2020 Olimpiyat oyunları Tokyo’da
yapılacak. İstanbul’un beşinci adaylığı da hüsranla sonuçlandı. Konuya “kına
yaksınlar” seviyesinden bakanlar oldukça da Olimpiyatlar yedi tepeli bu
güzel şehir için rüya olmaya devam edecek.
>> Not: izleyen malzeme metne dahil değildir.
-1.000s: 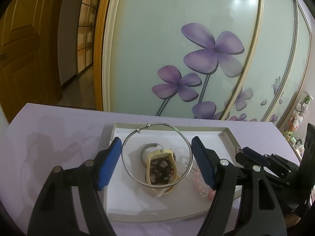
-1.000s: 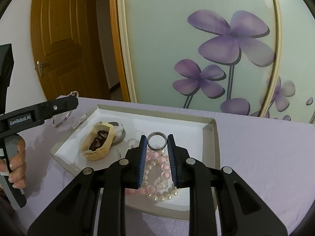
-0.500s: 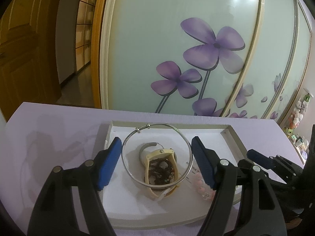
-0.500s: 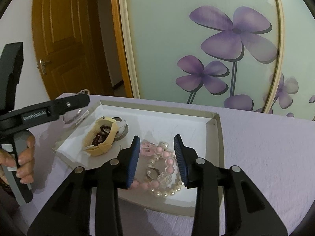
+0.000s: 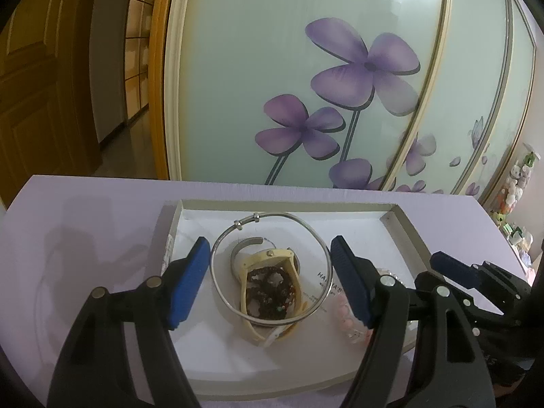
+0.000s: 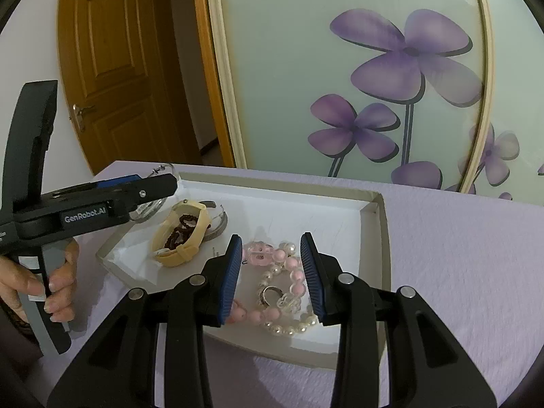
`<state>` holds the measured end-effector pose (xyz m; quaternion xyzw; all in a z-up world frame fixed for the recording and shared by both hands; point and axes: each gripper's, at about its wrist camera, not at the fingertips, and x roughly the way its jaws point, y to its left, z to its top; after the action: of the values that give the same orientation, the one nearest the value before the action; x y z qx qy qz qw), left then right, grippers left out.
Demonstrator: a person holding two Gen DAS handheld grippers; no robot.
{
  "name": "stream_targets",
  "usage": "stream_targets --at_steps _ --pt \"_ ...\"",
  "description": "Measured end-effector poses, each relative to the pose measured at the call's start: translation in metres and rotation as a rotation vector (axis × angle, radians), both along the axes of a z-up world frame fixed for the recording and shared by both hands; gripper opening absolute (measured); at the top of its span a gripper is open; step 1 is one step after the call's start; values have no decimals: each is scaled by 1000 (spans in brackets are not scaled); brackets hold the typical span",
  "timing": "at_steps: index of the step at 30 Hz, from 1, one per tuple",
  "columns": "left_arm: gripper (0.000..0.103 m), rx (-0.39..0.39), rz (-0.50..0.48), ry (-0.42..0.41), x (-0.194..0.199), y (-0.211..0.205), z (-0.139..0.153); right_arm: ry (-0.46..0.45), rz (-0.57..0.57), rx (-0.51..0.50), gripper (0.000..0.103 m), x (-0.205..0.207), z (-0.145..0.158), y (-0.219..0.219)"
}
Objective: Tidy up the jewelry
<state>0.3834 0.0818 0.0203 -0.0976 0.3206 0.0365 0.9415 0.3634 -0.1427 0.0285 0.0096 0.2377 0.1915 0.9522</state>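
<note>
A shallow white tray (image 5: 343, 219) (image 6: 306, 204) lies on a lilac table. My left gripper (image 5: 270, 255) is shut on a large silver bangle (image 5: 307, 224), holding it level above the tray's left half. Under it lie a cream watch (image 5: 272, 255) (image 6: 193, 229) with a dark bead bracelet (image 5: 268, 289) inside and a silver cuff (image 5: 236, 253). My right gripper (image 6: 272, 241) is open and empty above the tray's near right part. Below it lie a pink and pearl bead bracelet (image 6: 289, 265) and a silver ring (image 6: 270, 294).
A wardrobe door (image 5: 340, 68) with purple flowers stands behind the table. A wooden door (image 6: 112, 68) is at the far left. The right gripper (image 5: 476, 272) shows at the right of the left wrist view. The left gripper (image 6: 102, 200) and a hand (image 6: 40, 282) show at the left of the right wrist view.
My right gripper has opened and let go of the silver ring, which now lies on the bead bracelet. My left gripper has carried the bangle slightly further over the tray.
</note>
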Motion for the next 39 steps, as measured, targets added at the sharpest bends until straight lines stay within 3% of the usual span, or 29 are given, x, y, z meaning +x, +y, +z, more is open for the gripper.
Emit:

Aylarca ülkenin bütün meydanlarında
sinek ilacı sıkar gibi biber gazı sıkarsan, kahraman polisinin uyguladığı
şiddetle hayatını kaybeden insanlardan göz yaşlarını esirgeyip, katillerini de
saklarsan, akademik ortamlarda en kıdemli üniversitesine şehircilik açısından
yanlış, hukuksal açıdan illegal olan projeyi bahane ederek alenen savaş
açarsan, kazanmak için her yöntem mubahtır mottosuyla yetiştirdiğin
sporcuların doping rekorları kırarsa, zaten yeterince karışık olan
coğrafyanda barışın peşinden gitmen gerekirken savaş çığırtkanlığı yaparsan
elbette olimpiyatları daha hazır ve daha güvenilir olan “Tokyo”ya verirler.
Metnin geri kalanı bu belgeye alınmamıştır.